Outra equipe que recebeu elogios foi o México, tradicional participante de Copas do Mundo, mas que ainda busca alcançar resultados mais expressivos na competição.
“Tenho especial torcida pelo México, pela Colômbia e por Portugal”, afirmou.
Carinho pela Colômbia
Entre as seleções latino-americanas, a Colômbia recebeu uma menção especial de Iamin.
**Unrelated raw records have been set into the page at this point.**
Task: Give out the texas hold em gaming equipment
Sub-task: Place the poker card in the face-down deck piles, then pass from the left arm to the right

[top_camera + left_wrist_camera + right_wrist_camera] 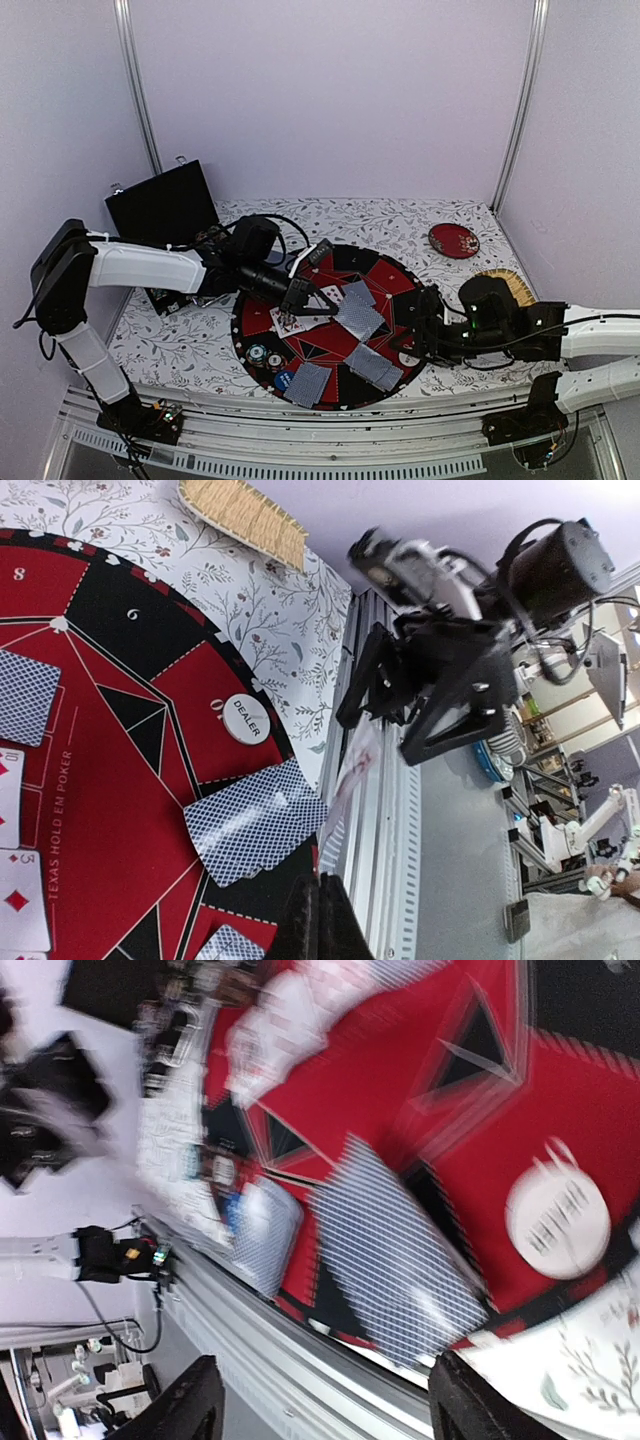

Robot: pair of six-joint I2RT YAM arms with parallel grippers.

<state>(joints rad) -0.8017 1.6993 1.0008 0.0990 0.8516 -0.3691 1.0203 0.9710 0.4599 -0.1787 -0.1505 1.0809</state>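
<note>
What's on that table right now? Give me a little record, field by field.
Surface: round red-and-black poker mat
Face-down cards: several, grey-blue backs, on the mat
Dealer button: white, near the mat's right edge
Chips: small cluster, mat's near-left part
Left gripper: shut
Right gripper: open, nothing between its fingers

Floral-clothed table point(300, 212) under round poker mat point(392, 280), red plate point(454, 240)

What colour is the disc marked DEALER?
White, with dark lettering; the disc shows best in the left wrist view.
</note>
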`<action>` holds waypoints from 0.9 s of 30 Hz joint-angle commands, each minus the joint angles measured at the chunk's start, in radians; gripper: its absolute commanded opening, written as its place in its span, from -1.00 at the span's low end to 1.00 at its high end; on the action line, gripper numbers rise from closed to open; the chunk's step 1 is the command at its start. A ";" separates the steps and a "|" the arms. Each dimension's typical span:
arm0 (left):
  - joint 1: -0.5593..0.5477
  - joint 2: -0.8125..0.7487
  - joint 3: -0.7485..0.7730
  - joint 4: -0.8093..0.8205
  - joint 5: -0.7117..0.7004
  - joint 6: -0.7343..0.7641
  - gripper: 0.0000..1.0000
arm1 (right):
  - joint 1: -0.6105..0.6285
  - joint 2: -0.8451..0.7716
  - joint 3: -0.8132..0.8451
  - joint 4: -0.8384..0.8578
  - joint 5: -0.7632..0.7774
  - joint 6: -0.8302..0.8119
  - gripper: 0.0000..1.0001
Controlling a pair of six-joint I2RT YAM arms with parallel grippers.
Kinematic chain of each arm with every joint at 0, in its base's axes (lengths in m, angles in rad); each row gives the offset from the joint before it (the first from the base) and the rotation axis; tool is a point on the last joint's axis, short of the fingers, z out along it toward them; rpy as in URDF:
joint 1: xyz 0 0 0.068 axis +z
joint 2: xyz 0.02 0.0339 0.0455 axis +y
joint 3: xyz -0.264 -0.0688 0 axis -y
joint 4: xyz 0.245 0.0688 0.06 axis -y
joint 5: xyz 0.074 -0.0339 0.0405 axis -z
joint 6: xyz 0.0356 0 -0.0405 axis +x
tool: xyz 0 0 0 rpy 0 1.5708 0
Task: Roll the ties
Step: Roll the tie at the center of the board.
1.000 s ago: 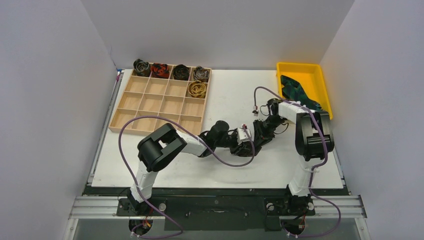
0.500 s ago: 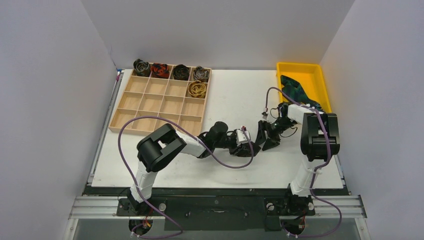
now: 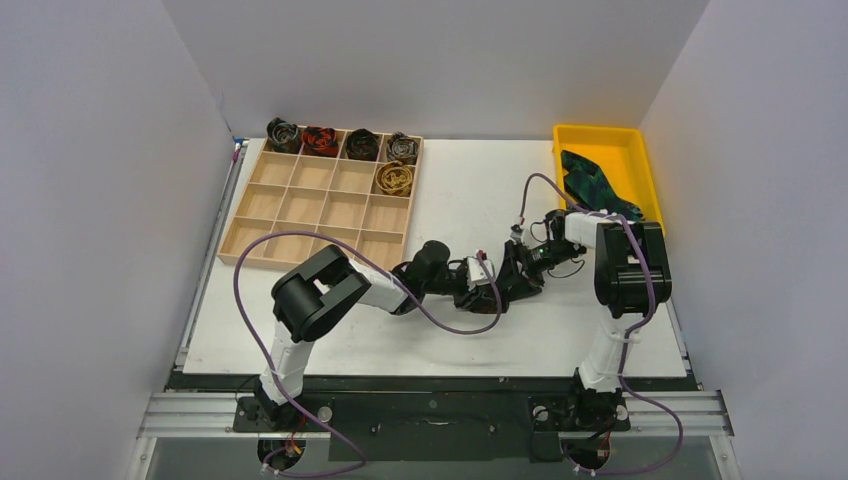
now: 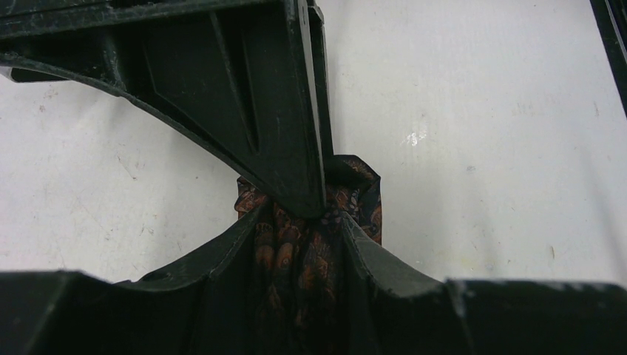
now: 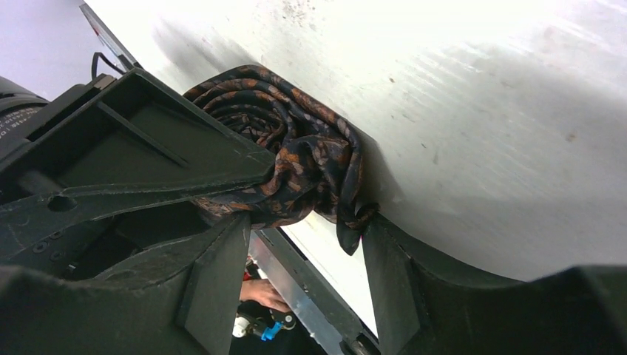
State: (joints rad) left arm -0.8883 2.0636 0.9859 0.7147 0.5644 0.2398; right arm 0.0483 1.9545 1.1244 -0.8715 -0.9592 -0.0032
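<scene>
A dark brown-black patterned tie [image 5: 296,148] is wound into a tight coil just above the white table. My left gripper [image 4: 299,218] is shut on this coil [image 4: 296,259], which fills the gap between its fingers. My right gripper [image 5: 307,222] is open and faces the left one, its fingertips on either side of the coil's near edge. The right-hand fingertip [image 5: 381,251] touches the coil's loose tail. In the top view both grippers, left [image 3: 503,283] and right [image 3: 528,265], meet at mid-table, and they hide the coil there.
A wooden compartment tray [image 3: 300,205] at the back left holds several rolled ties [image 3: 361,144] along its far row and a gold one [image 3: 394,178]. A yellow bin [image 3: 640,160] at the back right holds a green-blue tie [image 3: 590,180]. Purple cables loop over both arms.
My right gripper opened, drew back to the right, then returned to the coil with its jaws wide. My left gripper kept its grip and shifted slightly away from the front edge.
</scene>
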 commanded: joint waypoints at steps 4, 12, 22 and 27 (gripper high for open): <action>0.003 0.048 -0.045 -0.115 0.006 0.003 -0.42 | 0.047 -0.042 -0.004 0.031 -0.091 -0.041 0.09; 0.005 0.051 -0.041 -0.113 0.019 0.006 -0.38 | 0.079 -0.043 0.020 0.028 -0.095 -0.035 0.13; 0.013 0.059 -0.046 -0.092 0.036 -0.006 -0.35 | 0.093 0.005 0.035 0.010 -0.077 -0.062 -0.80; 0.019 0.056 -0.041 -0.093 0.046 -0.001 -0.23 | 0.096 0.023 0.047 -0.016 -0.055 -0.087 -1.00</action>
State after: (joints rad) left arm -0.8684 2.0655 0.9703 0.7269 0.6109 0.2386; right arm 0.1074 1.9583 1.1511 -0.8871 -1.0069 -0.0502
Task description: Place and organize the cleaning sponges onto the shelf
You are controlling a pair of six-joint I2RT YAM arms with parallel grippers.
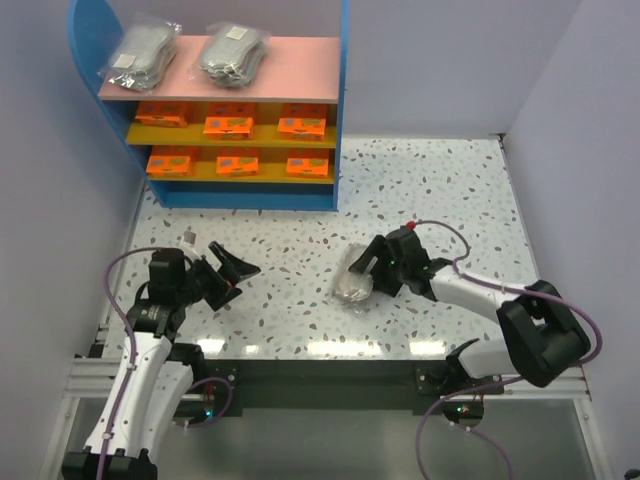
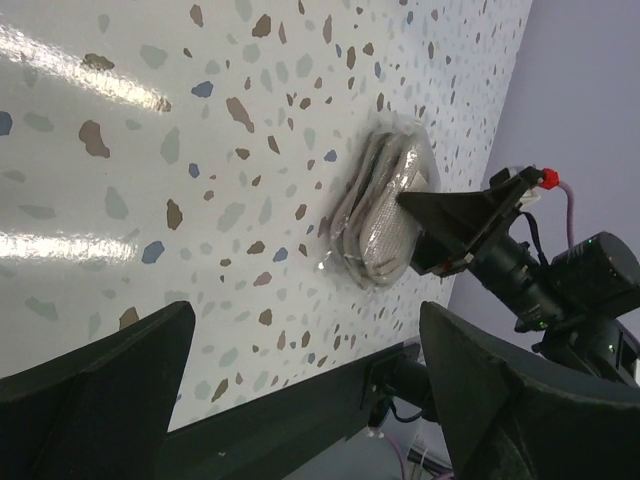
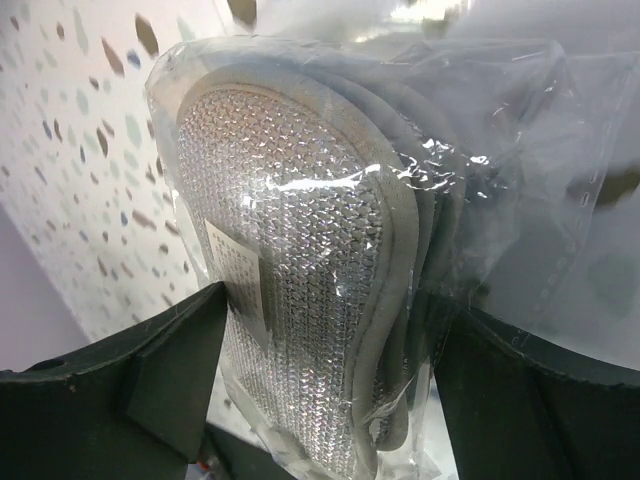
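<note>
- A white speckled table (image 1: 440,190) is enclosed by pale lilac walls (image 1: 60,200).
- Between the right gripper (image 3: 330,310) jaws, a grey bundle (image 3: 300,200) in crinkly plastic is seen touching both fingers (image 3: 150,390). Whether it is squeezed cannot be told.
- The bundle's lower end is cut off by the wrist picture's edge, and its small label is too fine to read.
- The right arm is stretched low across the table, the bundle resting on the surface.
- The left gripper (image 1: 232,278) is held spread and empty, its arm bent, and it is aimed towards the bundle, well apart from it.
- Far beyond both jaws, the shelf (image 1: 342,100) is seen with two more grey bundles (image 1: 143,50) on its pink top board (image 1: 300,70) and six orange packs (image 1: 228,125) on the yellow shelves.
</note>
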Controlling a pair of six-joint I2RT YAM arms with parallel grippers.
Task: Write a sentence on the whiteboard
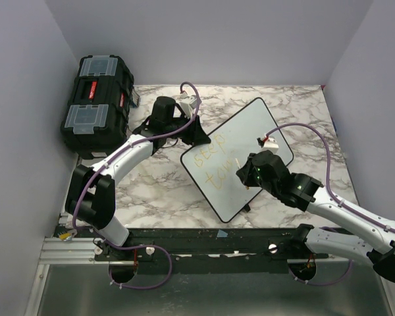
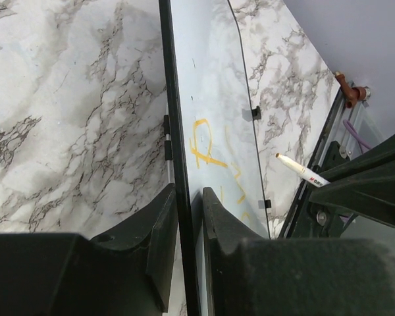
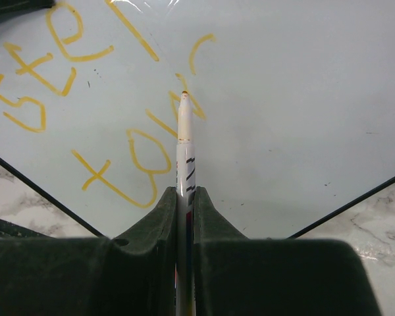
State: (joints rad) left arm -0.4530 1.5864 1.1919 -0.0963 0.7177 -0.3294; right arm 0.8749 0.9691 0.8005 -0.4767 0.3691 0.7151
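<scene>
The whiteboard (image 1: 247, 128) lies turned diagonally on the marble table. Yellow-orange words of the sentence (image 1: 209, 166) fill its near-left part in two visible lines, and the letters show large in the right wrist view (image 3: 46, 72). My left gripper (image 1: 196, 135) is shut on the board's far-left black rim (image 2: 173, 118); its fingers (image 2: 161, 224) pinch the edge. My right gripper (image 3: 185, 194) is shut on a white marker (image 3: 185, 151), whose tip meets the board surface (image 3: 296, 99) at the end of the second line. The marker also shows in the left wrist view (image 2: 303, 170).
A black toolbox (image 1: 97, 102) with clear lid compartments stands at the far left of the table (image 1: 158, 187). Grey walls close in the left, back and right sides. A metal rail (image 1: 72, 247) runs along the near edge by the arm bases.
</scene>
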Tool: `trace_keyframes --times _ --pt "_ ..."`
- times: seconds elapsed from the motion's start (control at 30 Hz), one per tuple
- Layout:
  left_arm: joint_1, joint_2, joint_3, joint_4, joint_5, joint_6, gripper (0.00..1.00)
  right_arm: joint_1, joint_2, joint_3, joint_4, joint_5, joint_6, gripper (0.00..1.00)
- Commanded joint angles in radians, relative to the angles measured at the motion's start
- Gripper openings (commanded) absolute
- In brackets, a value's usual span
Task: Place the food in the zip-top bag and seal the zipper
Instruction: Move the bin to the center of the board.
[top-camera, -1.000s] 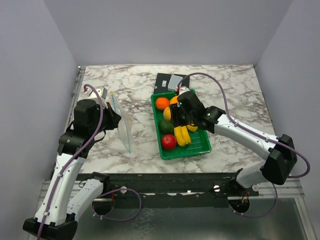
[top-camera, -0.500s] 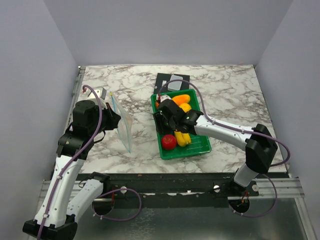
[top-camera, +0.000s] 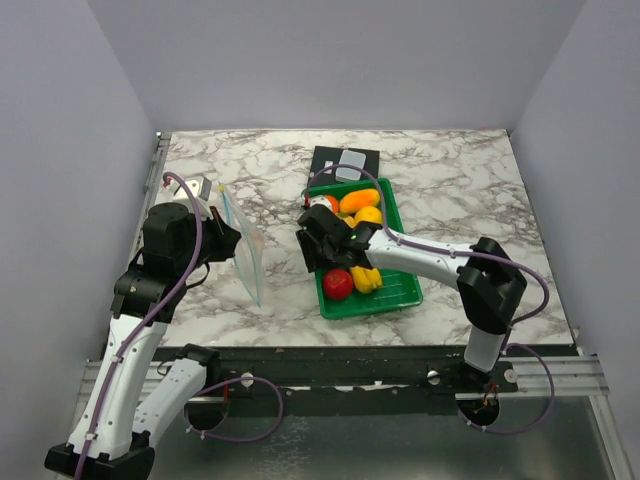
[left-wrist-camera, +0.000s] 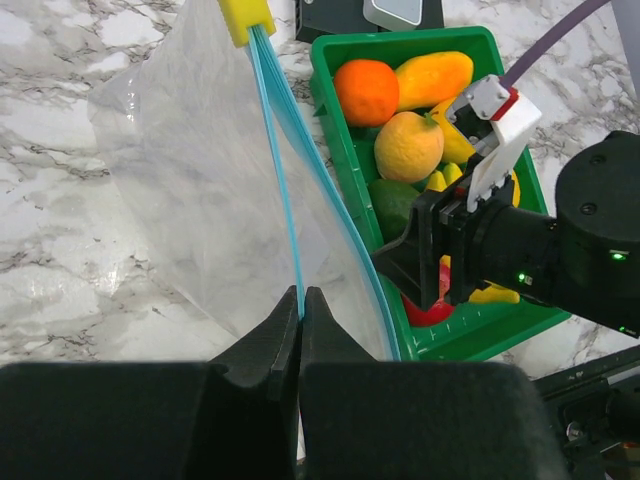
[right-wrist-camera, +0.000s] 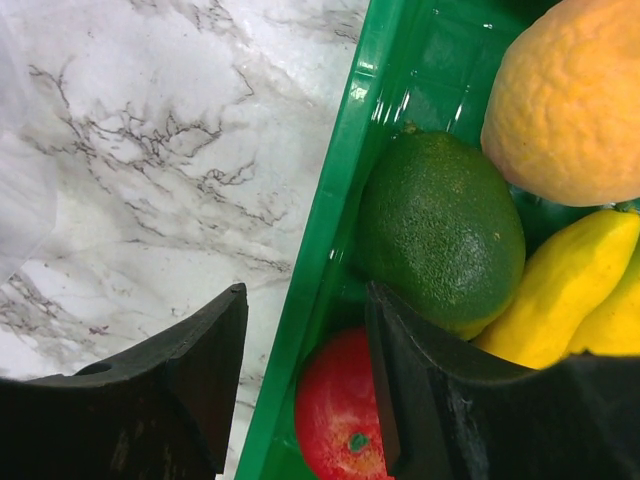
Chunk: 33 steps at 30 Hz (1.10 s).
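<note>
Left gripper (left-wrist-camera: 301, 300) pinches zipper (left-wrist-camera: 285, 200) at bottom centre; right gripper (right-wrist-camera: 305, 330) spread, straddling tray (right-wrist-camera: 345, 170) wall by green fruit (right-wrist-camera: 440, 235).

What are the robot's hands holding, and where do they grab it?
Left gripper pinches the zip-top bag by its blue zipper. Right gripper is open, holding nothing.

The zip-top bag (top-camera: 243, 250) is standing on the table (top-camera: 470, 190), left of the tray (top-camera: 398, 300), with its mouth edge pinched in the left gripper (left-wrist-camera: 301, 300). The right gripper (right-wrist-camera: 305, 305) is straddling the tray's left wall, one finger outside and one inside beside the avocado (right-wrist-camera: 440, 230). The apple (right-wrist-camera: 340, 410) is lying in front of it.
</note>
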Motion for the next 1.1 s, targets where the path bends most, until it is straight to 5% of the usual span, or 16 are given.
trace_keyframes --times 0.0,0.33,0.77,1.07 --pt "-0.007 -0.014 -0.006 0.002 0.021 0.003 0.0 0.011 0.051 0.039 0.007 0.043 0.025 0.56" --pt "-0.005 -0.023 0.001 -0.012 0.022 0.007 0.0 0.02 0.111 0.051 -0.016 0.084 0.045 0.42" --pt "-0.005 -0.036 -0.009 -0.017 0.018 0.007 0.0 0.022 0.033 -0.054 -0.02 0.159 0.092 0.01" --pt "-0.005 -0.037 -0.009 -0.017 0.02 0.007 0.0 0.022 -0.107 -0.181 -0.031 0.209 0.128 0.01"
O jornalista lembrou a solidariedade demonstrada pelo povo colombiano após a tragédia aérea envolvendo a delegação da Chapecoense, em 2016.
“A minha adesão à seleção colombiana, meu desejo de que a seleção colombiana faça o povo feliz, é tão grande quanto eu quero que o Brasil faça também”, declarou.
A lembrança reforça uma das marcas presentes tanto na entrevista quanto no projeto literário do jornalista: a ideia de que o futebol vai além dos resultados e das estatísticas, funcionando também como espaço de memória, afetos e conexões entre povos.
Essa mesma perspectiva orienta Todo o futebol que houver nessa vida. Ao acompanhar diariamente os acontecimentos do Mundial, Iamin pretende registrar não apenas gols, vitórias e derrotas, mas também as histórias humanas que tornam a Copa do Mundo um dos maiores eventos culturais do planeta.